* [What is needed]: The records below must be transcribed exactly, with each picture left out.

* [Information given]:
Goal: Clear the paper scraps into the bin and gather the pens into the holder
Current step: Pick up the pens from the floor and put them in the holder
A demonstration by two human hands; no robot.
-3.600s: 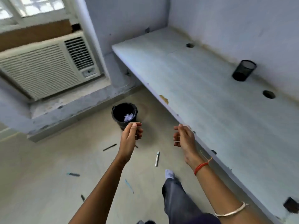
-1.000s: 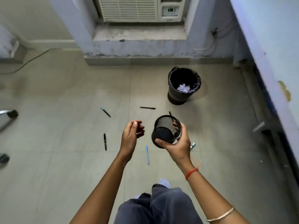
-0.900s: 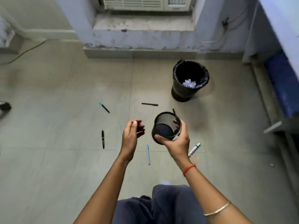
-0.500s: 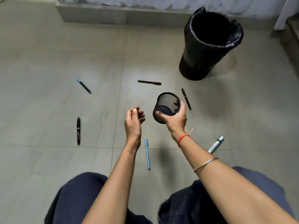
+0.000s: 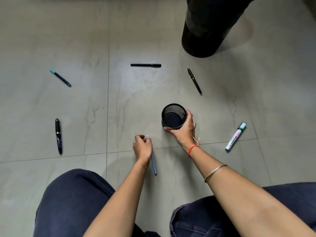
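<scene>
The top edge cuts off the bin [image 5: 205,29], so its mouth and contents are out of sight. The left hand [image 5: 142,147] covers the blue pen's [image 5: 154,166] middle. The white marker's [image 5: 235,136] label is too small to read.

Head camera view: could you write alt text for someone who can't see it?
A crouching person's right hand holds a black mesh holder on the floor while the left hand reaches a blue pen. Five more pens lie scattered around.

Pale grey-beige floor tiles [image 5: 51,40] with faint marbled veining fill the whole view — thin dark grout lines [image 5: 108,82] cross them, and soft light gleams near the middle
</scene>
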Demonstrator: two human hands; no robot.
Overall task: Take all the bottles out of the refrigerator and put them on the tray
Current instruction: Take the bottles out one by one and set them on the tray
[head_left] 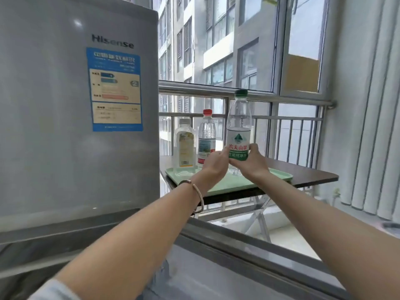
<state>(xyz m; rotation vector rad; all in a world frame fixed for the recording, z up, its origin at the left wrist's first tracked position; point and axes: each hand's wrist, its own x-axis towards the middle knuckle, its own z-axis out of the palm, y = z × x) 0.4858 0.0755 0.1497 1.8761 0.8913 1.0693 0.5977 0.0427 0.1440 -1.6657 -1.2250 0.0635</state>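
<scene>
A clear water bottle with a green cap is held upright over the pale green tray. My left hand and my right hand both grip its lower part, around the label. Two bottles stand on the tray's far left: a square clear bottle with a yellow label and a round bottle with a red cap. The grey refrigerator fills the left; its upper door is closed, and an open lower door juts out under my arms.
The tray lies on a small dark folding table against a metal railing and windows. Vertical blinds hang on the right. The table's crossed legs show below it.
</scene>
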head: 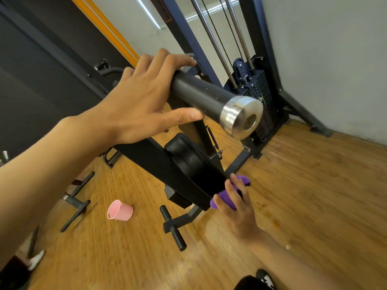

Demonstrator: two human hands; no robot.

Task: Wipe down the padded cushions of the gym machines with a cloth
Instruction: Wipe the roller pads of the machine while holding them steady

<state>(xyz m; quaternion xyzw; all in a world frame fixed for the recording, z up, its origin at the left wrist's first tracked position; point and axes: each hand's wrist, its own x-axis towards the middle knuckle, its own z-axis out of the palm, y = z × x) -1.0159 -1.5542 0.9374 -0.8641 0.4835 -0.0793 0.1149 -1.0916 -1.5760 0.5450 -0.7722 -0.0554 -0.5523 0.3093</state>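
Note:
My left hand (142, 99) grips the black roller bar (201, 95) of a gym machine, near its left end; the bar ends in a silver metal cap (243, 118). Below it sits a black padded cushion (188, 162) on the machine's black frame. My right hand (236, 208) holds a purple cloth (226, 197) pressed against the lower end of the black pad and frame. The cloth is partly hidden under my fingers.
A pink plastic cup (120, 210) lies on its side on the wooden floor (303, 195). Black foot pegs (172, 229) stick out low on the frame. A weight stack (261, 101) with steel guide rods stands by the white wall. My shoe (265, 278) shows at the bottom.

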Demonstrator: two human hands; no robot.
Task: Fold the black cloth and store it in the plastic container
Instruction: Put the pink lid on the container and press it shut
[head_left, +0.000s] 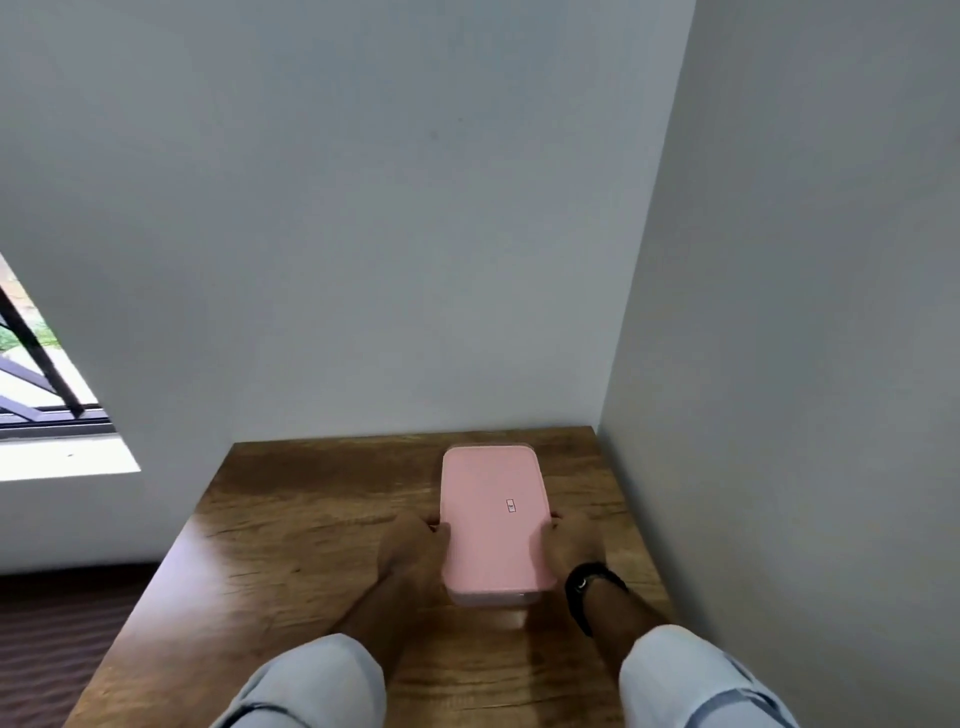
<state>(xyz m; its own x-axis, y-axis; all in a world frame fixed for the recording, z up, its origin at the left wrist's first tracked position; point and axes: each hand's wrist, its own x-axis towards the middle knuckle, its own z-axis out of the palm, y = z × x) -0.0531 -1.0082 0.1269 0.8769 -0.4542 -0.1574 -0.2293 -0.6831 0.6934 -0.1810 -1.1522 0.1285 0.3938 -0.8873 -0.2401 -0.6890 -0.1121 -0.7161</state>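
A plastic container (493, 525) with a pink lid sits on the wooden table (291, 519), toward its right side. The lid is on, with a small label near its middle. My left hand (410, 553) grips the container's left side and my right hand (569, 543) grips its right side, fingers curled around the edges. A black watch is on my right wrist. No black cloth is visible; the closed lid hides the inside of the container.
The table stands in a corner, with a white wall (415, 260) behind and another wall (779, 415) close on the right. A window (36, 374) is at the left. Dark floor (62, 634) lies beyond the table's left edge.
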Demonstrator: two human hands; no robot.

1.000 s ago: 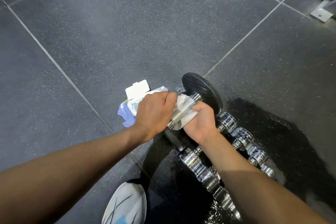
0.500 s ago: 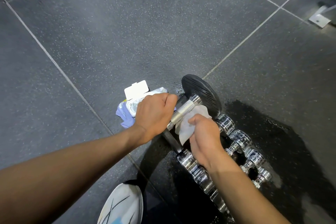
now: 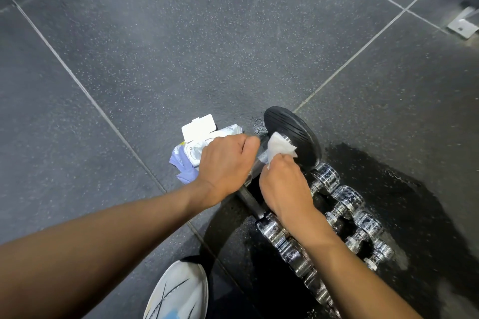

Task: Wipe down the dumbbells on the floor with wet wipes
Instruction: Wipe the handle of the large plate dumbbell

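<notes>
A dumbbell with black plates (image 3: 293,134) and a chrome handle stands tilted on the dark floor. My left hand (image 3: 225,163) grips the handle near its middle. My right hand (image 3: 282,186) pinches a white wet wipe (image 3: 281,149) and presses it on the far end of the handle, against the black plate. The near plate is mostly hidden behind my hands. Several small chrome dumbbells (image 3: 347,202) lie in a row to the right, on a wet patch of floor.
An open pack of wet wipes (image 3: 197,137) with a white flip lid lies left of my left hand. My white shoe (image 3: 178,292) is at the bottom edge. A white bracket (image 3: 464,24) sits on the floor at the far right.
My right hand has slid the wipe up the handle from its middle to the far plate. The left hand has kept its grip on the handle.
</notes>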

* [Reply to the task]:
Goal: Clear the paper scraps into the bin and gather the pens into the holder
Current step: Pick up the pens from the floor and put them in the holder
A demonstration by two human hands; no robot.
-3.600s: 
-1.000s: 
-0.900s: 
-0.500s: 
+0.000s: 
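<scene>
The top edge cuts off the bin [image 5: 205,29], so its mouth and contents are out of sight. The left hand [image 5: 142,147] covers the blue pen's [image 5: 154,166] middle. The white marker's [image 5: 235,136] label is too small to read.

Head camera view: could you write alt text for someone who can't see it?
A crouching person's right hand holds a black mesh holder on the floor while the left hand reaches a blue pen. Five more pens lie scattered around.

Pale grey-beige floor tiles [image 5: 51,40] with faint marbled veining fill the whole view — thin dark grout lines [image 5: 108,82] cross them, and soft light gleams near the middle
</scene>
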Demonstrator: two human hands; no robot.
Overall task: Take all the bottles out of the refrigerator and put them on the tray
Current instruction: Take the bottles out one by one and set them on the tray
[head_left] 
<state>(xyz m; rotation vector rad; all in a world frame fixed for the recording, z up, its origin at the left wrist's first tracked position; point and axes: each hand's wrist, its own x-axis towards the middle knuckle, its own z-axis out of the palm, y = z × x) 0.4858 0.0755 0.1497 1.8761 0.8913 1.0693 0.5977 0.0427 0.1440 -1.6657 -1.2250 0.0635</state>
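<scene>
A clear water bottle with a green cap is held upright over the pale green tray. My left hand and my right hand both grip its lower part, around the label. Two bottles stand on the tray's far left: a square clear bottle with a yellow label and a round bottle with a red cap. The grey refrigerator fills the left; its upper door is closed, and an open lower door juts out under my arms.
The tray lies on a small dark folding table against a metal railing and windows. Vertical blinds hang on the right. The table's crossed legs show below it.
</scene>
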head: 

Demonstrator: two human hands; no robot.

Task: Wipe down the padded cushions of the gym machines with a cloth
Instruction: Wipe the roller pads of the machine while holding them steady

<state>(xyz m; quaternion xyzw; all in a world frame fixed for the recording, z up, its origin at the left wrist's first tracked position; point and axes: each hand's wrist, its own x-axis towards the middle knuckle, its own z-axis out of the palm, y = z × x) -1.0159 -1.5542 0.9374 -0.8641 0.4835 -0.0793 0.1149 -1.0916 -1.5760 0.5450 -0.7722 -0.0554 -0.5523 0.3093</state>
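Note:
My left hand (142, 99) grips the black roller bar (201, 95) of a gym machine, near its left end; the bar ends in a silver metal cap (243, 118). Below it sits a black padded cushion (188, 162) on the machine's black frame. My right hand (236, 208) holds a purple cloth (226, 197) pressed against the lower end of the black pad and frame. The cloth is partly hidden under my fingers.
A pink plastic cup (120, 210) lies on its side on the wooden floor (303, 195). Black foot pegs (172, 229) stick out low on the frame. A weight stack (261, 101) with steel guide rods stands by the white wall. My shoe (265, 278) shows at the bottom.
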
Demonstrator: two human hands; no robot.
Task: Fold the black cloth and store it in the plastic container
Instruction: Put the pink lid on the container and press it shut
[head_left, +0.000s] 
<state>(xyz m; its own x-axis, y-axis; all in a world frame fixed for the recording, z up, its origin at the left wrist's first tracked position; point and axes: each hand's wrist, its own x-axis towards the middle knuckle, its own z-axis out of the palm, y = z × x) -0.0531 -1.0082 0.1269 0.8769 -0.4542 -0.1574 -0.2293 -0.6831 0.6934 -0.1810 -1.1522 0.1285 0.3938 -0.8873 -0.2401 -0.6890 -0.1121 -0.7161</state>
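A plastic container (493, 525) with a pink lid sits on the wooden table (291, 519), toward its right side. The lid is on, with a small label near its middle. My left hand (410, 553) grips the container's left side and my right hand (569, 543) grips its right side, fingers curled around the edges. A black watch is on my right wrist. No black cloth is visible; the closed lid hides the inside of the container.
The table stands in a corner, with a white wall (415, 260) behind and another wall (779, 415) close on the right. A window (36, 374) is at the left. Dark floor (62, 634) lies beyond the table's left edge.
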Demonstrator: two human hands; no robot.

1.000 s ago: 
0.500 s ago: 
now: 

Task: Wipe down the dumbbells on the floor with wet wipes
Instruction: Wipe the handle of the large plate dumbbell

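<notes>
A dumbbell with black plates (image 3: 293,134) and a chrome handle stands tilted on the dark floor. My left hand (image 3: 225,163) grips the handle near its middle. My right hand (image 3: 282,186) pinches a white wet wipe (image 3: 281,149) and presses it on the far end of the handle, against the black plate. The near plate is mostly hidden behind my hands. Several small chrome dumbbells (image 3: 347,202) lie in a row to the right, on a wet patch of floor.
An open pack of wet wipes (image 3: 197,137) with a white flip lid lies left of my left hand. My white shoe (image 3: 178,292) is at the bottom edge. A white bracket (image 3: 464,24) sits on the floor at the far right.
My right hand has slid the wipe up the handle from its middle to the far plate. The left hand has kept its grip on the handle.
</notes>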

No further output is given for this exercise.